In my experience, universities like to promote or hire from within, especially when it comes to admin or advising positions. If you can get in as a temp, you might get lucky.
Good luck!
posted by koinonia at 8:54 AM on March 1, 2014 [2 favorites]


I read an article the other day about how LinkedIn is only designed to connect you to people you know rather than ones you don't, so it's not as great as you think. All I ever did with it is track down former coworkers, so I can't say I am impressed with it otherwise.

I second koinonia's temping because taking a temporary job is what got me in the door once upon a time, though even temping is apparently harder to get into than it used to be.
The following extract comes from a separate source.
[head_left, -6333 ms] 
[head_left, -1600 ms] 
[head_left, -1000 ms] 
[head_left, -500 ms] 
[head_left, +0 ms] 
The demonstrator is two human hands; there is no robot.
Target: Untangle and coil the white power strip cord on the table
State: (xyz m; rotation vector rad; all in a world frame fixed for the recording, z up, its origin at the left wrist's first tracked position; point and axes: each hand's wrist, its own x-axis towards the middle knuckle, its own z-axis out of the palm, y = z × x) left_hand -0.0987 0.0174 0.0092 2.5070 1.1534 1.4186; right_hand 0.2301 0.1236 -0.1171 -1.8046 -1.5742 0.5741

Where I work, the HR system automatically rejects people (without a human ever seeing your application, I got weeded out immediately after hitting "Submit" once), and "following up" is pretty useless because it'll take a month for your application to even get out of HR--assuming you weren't weeded out--and the people offering the job probably don't even know you applied until then. I wouldn't "follow up" under those circumstances.

"I normally put some time into reading the description for each job, switching things around, and adding particular skills and experience to my cover letter and resume in order to match the job at hand as well as possible. Is this a waste of time?"


No, this is exactly what you should be doing, and it's what helps you not get automatically weeded out by a computer system. Look at everything in the job application and write down exactly, using their words, how you fit their requirements.
posted by jenfullmoon at 9:23 AM on March 1, 2014


> 4). This question is more emotional than logical: I am feeling very discouraged.

Job hunting usually means wading through a ton of rejections and it gets very discouraging after a while. Too often it means getting rejected for a great opportunity that you were a perfect fit for and really excited about, which really sucks. I only have a little advice here:

1) This is normal. It's normal to have a ton of rejections, and it's normal to feel worn down by them.

2) Getting picked for a job has a lot of luck in it. Employers hire in strange, secret, arbitrary, and illogical ways. Being a great fit doesn't always mean you get the job, unfortunately. On the other hand, sometimes the luck works in your favor.

3) Keep trying. Don't give up.

I also agree with temping, not just as a foot in the door, but after walking the rejection walk long enough taking some temp work may bring up your morale and make you feel more valuable. (There's only so much self-talk can do.)